Exercise prompt: From the first line to the last, print the records exactly.

Data extracted from a collection
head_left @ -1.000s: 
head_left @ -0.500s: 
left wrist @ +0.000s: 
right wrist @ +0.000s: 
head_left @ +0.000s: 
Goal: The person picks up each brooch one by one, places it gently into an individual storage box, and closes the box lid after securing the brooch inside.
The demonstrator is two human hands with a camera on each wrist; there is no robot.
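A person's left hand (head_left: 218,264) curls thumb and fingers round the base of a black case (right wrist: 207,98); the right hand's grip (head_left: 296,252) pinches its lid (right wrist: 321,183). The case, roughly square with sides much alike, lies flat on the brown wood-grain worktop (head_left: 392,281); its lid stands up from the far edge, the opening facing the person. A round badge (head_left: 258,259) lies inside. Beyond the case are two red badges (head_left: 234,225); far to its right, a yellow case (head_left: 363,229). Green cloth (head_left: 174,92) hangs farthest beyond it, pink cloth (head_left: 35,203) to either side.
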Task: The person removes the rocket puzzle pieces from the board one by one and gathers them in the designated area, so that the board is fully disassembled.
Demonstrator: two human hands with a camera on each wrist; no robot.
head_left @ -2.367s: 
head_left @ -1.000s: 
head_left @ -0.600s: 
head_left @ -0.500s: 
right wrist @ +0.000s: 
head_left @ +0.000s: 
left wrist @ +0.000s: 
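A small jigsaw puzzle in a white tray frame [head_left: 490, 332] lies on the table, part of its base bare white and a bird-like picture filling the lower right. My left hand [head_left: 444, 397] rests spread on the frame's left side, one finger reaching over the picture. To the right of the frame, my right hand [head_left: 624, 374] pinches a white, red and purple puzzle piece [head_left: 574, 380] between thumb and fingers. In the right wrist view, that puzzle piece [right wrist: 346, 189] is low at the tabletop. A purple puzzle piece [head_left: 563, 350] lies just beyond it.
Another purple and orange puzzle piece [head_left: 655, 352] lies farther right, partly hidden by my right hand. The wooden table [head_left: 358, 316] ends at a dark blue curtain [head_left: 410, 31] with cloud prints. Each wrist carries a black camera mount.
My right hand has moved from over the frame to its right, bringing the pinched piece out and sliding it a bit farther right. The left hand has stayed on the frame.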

Response:
head_left @ -1.000s: 
head_left @ -0.500s: 
left wrist @ +0.000s: 
right wrist @ +0.000s: 
head_left @ +0.000s: 
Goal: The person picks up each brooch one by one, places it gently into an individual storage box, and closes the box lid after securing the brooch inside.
The demonstrator is two human hands with a camera on each wrist; there is no robot.
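A person's left hand (head_left: 218,264) curls thumb and fingers round the base of a black case (right wrist: 207,98); the right hand's grip (head_left: 296,252) pinches its lid (right wrist: 321,183). The case, roughly square with sides much alike, lies flat on the brown wood-grain worktop (head_left: 392,281); its lid stands up from the far edge, the opening facing the person. A round badge (head_left: 258,259) lies inside. Beyond the case are two red badges (head_left: 234,225); far to its right, a yellow case (head_left: 363,229). Green cloth (head_left: 174,92) hangs farthest beyond it, pink cloth (head_left: 35,203) to either side.
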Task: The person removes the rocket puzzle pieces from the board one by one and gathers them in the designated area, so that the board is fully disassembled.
Demonstrator: two human hands with a camera on each wrist; no robot.
head_left @ -2.367s: 
head_left @ -1.000s: 
head_left @ -0.600s: 
head_left @ -0.500s: 
right wrist @ +0.000s: 
head_left @ +0.000s: 
left wrist @ +0.000s: 
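A small jigsaw puzzle in a white tray frame [head_left: 490, 332] lies on the table, part of its base bare white and a bird-like picture filling the lower right. My left hand [head_left: 444, 397] rests spread on the frame's left side, one finger reaching over the picture. To the right of the frame, my right hand [head_left: 624, 374] pinches a white, red and purple puzzle piece [head_left: 574, 380] between thumb and fingers. In the right wrist view, that puzzle piece [right wrist: 346, 189] is low at the tabletop. A purple puzzle piece [head_left: 563, 350] lies just beyond it.
Another purple and orange puzzle piece [head_left: 655, 352] lies farther right, partly hidden by my right hand. The wooden table [head_left: 358, 316] ends at a dark blue curtain [head_left: 410, 31] with cloud prints. Each wrist carries a black camera mount.
My right hand has moved from over the frame to its right, bringing the pinched piece out and sliding it a bit farther right. The left hand has stayed on the frame.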

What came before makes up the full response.